The Times - Serving Waitsburg, Dayton and the Touchet Valley

By Michele Smith
the Times 

Dayton mayor shares information about aftermath of the flood


February 20, 2020

DAYTON—On Wednesday of last week Mayor Zac Weatherford provided information to the public about the flood damage to city infrastructure.

Weatherford said the City has determined there are roughly thirty primary residences along the Patit Creek that sustained damage in the recent flood.

Additionally, several areas of the Touchet River levee system have received significant damage.

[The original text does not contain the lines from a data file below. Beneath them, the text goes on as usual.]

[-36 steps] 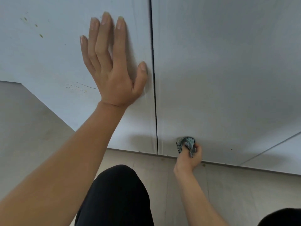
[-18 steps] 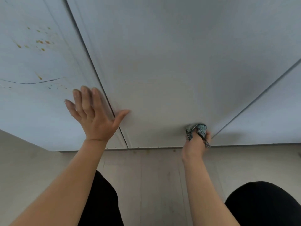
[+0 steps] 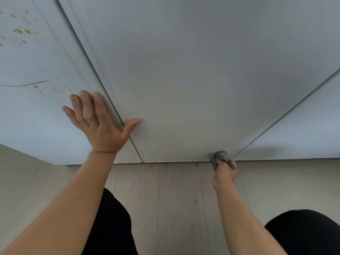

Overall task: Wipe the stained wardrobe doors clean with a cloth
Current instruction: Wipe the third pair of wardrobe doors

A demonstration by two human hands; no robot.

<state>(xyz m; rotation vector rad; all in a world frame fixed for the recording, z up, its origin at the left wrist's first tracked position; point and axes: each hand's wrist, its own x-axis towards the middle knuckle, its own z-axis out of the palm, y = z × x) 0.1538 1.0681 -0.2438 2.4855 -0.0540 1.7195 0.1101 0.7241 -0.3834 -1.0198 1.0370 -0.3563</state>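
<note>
Currently right hand (image 3: 224, 171) grips bunched cloth (image 3: 218, 157), pressing it at middle wardrobe door (image 3: 184, 80) bottom edge, cloth just above the fingers. Left hand (image 3: 99, 122) spread flat on stained left door (image 3: 33, 89).

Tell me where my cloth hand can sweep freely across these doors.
The middle door is bare between the left hand and the cloth, and above both. The right door is bare too. Crowded: the left seam, under the left hand.
</note>
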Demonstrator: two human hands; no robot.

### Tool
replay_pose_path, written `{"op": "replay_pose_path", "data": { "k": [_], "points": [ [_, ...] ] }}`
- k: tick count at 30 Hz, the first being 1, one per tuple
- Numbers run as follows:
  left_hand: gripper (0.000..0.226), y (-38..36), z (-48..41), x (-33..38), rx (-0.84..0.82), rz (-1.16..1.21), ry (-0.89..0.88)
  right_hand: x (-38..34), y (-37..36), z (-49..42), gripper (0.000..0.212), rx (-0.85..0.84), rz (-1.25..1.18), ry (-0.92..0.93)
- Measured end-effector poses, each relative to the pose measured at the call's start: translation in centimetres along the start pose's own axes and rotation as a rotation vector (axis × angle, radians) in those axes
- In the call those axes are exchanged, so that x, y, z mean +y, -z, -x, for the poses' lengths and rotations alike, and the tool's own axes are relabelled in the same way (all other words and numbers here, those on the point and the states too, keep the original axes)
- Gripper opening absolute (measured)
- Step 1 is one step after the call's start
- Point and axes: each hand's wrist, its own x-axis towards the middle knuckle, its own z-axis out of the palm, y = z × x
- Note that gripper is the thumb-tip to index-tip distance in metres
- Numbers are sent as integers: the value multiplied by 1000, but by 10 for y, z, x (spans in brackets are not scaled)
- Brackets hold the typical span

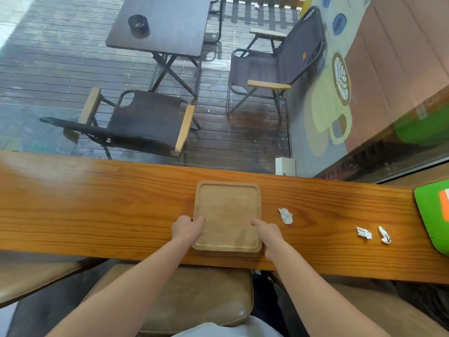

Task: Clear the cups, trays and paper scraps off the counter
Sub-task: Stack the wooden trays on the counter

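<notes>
1. Both forearms reach over a brown padded stool (194, 300) to the wooden counter (97, 210).
2. The left hand (187, 229) grips the left edge of the wooden tray (227, 210), thumb on top and fingers curled at the rim.
3. The right hand (267, 235) holds the tray's right edge with its thumb laid on the rim; its other fingers are hidden.
4. The tray lies flat, its front edge at the counter's near side.
5. On the counter to the right lie crumpled bits of paper: the nearest scrap (286, 216) just beside the tray, then the middle scrap (364, 233) and the far scrap (384, 235) close together, near a green board (430, 215) at the counter's end.
6. Beyond the counter, a dark table (170, 27) stands on decking.
</notes>
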Motion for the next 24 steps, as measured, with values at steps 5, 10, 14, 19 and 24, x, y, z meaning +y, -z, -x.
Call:
{"op": "replay_pose_path", "data": {
  "k": [5,10,14,19,24],
  "points": [
    [56,-9,2,-4,2,91,101,9,-5,0,81,46,-30,-12],
    [68,-10,-4,-5,-19,254,174,14,-4,-7,84,40,123,39],
    [90,-5,-10,-6,-162,419,242,11,3,-11,97,-67,85,30],
    [87,-1,-7,-8,-310,476,228,10,12,-7,105,-146,-44,3],
    [79,9,0,-4,-346,540,139,-5,20,5,93,-182,-58,98]
  ]
}}
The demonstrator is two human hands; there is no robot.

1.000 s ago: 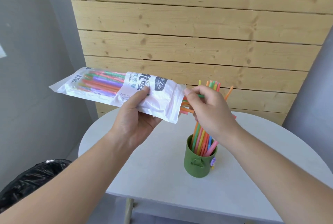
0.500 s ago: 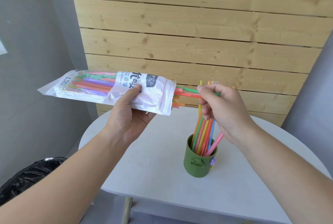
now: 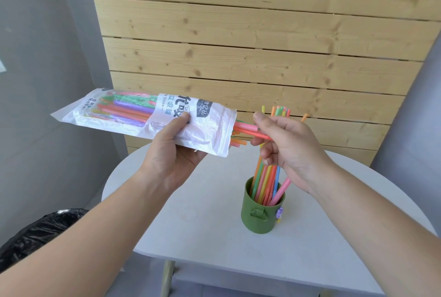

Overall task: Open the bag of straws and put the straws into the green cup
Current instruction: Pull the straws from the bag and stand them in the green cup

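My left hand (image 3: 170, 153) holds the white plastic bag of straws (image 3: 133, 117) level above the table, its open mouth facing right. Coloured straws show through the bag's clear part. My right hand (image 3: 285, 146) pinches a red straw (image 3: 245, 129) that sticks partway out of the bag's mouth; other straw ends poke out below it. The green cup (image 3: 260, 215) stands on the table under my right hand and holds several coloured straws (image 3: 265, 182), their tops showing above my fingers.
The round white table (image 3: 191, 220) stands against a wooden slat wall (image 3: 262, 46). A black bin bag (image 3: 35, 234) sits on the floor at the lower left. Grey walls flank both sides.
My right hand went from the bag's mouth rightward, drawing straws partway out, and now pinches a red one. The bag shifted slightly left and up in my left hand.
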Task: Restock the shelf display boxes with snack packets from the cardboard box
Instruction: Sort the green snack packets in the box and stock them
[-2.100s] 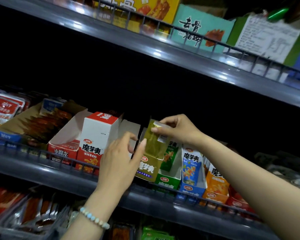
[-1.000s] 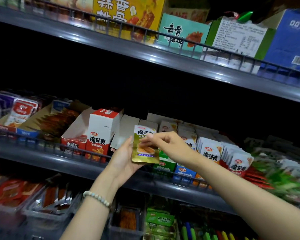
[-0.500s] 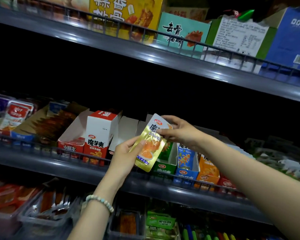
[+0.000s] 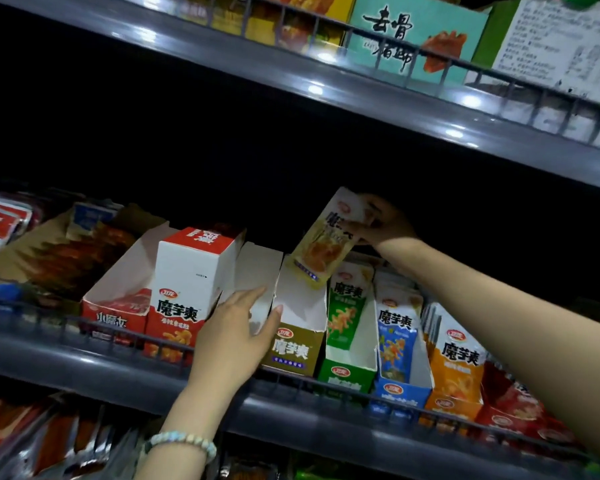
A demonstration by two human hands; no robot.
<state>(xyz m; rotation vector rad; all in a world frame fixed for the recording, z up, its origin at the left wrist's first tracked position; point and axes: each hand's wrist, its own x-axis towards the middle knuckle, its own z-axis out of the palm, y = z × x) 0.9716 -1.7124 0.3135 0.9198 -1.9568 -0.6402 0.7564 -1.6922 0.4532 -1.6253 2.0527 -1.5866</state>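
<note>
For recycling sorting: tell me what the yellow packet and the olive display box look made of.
Yellow packet: seemingly glossy plastic or foil film; it shines and bends in the right hand. Olive display box: likely thin printed cardboard, matte white inside, with a ragged torn front edge.

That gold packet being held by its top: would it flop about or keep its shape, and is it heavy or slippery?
The gold packet is probably fairly stiff: pinched only at its top by the right hand, it hangs tilted without drooping. It looks light, since a fingertip pinch alone carries it. Its glossy film may be a little slippery.
</note>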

County crews shored up an area of the levee near the Kiddie Pond next to Pietrzycki City Park, but the repair is a temporary one, and the levee will require substantial rehabilitation.

The water lines attached to the south and northside of Hwy. 12 Touchet River walking bridge were damaged and shut off, although West end residences still have water from the Touchet River Bridge main line.

The UV Light System, manhole, and outflow pipe at the City’s wastewater treatment plant sustained damage.

Several drain lines that drain into the Touchet River will need to be dug out, cleaned and potentially repaired.

Weatherford said Robert Yates from Columbia County Public Works Department performed an inspection of the overall bridge structures and he told City staff they were okay.

There was some scouring under the North Front Street Bridge, which will require riprap rehabilitation.

“Although it is difficult to move forward with the legal components of the recovery process, there are obligations that a government entity must meet to ensure the safety of buildings,” Weatherford said.

“It is a liability to ignore the dangers of flood damaged structures,” he said.

City workers are currently underway tagging structures that are known to be damaged by the flood.

Property owners are being asked to contact the City to schedule building inspections.

“The City recognizes the physical and emotional devastation that the flood has caused to people affected,” he said.

The City has reached out to various organizations for help, including Project Timothy, the Salvation Army, the American Red Cross and the Blue Mountain Action Council.

Weatherford said county and city staff are coordinating county-wide homeowner clean-up effort assistance from Merlin Miller of Rapid Response Team.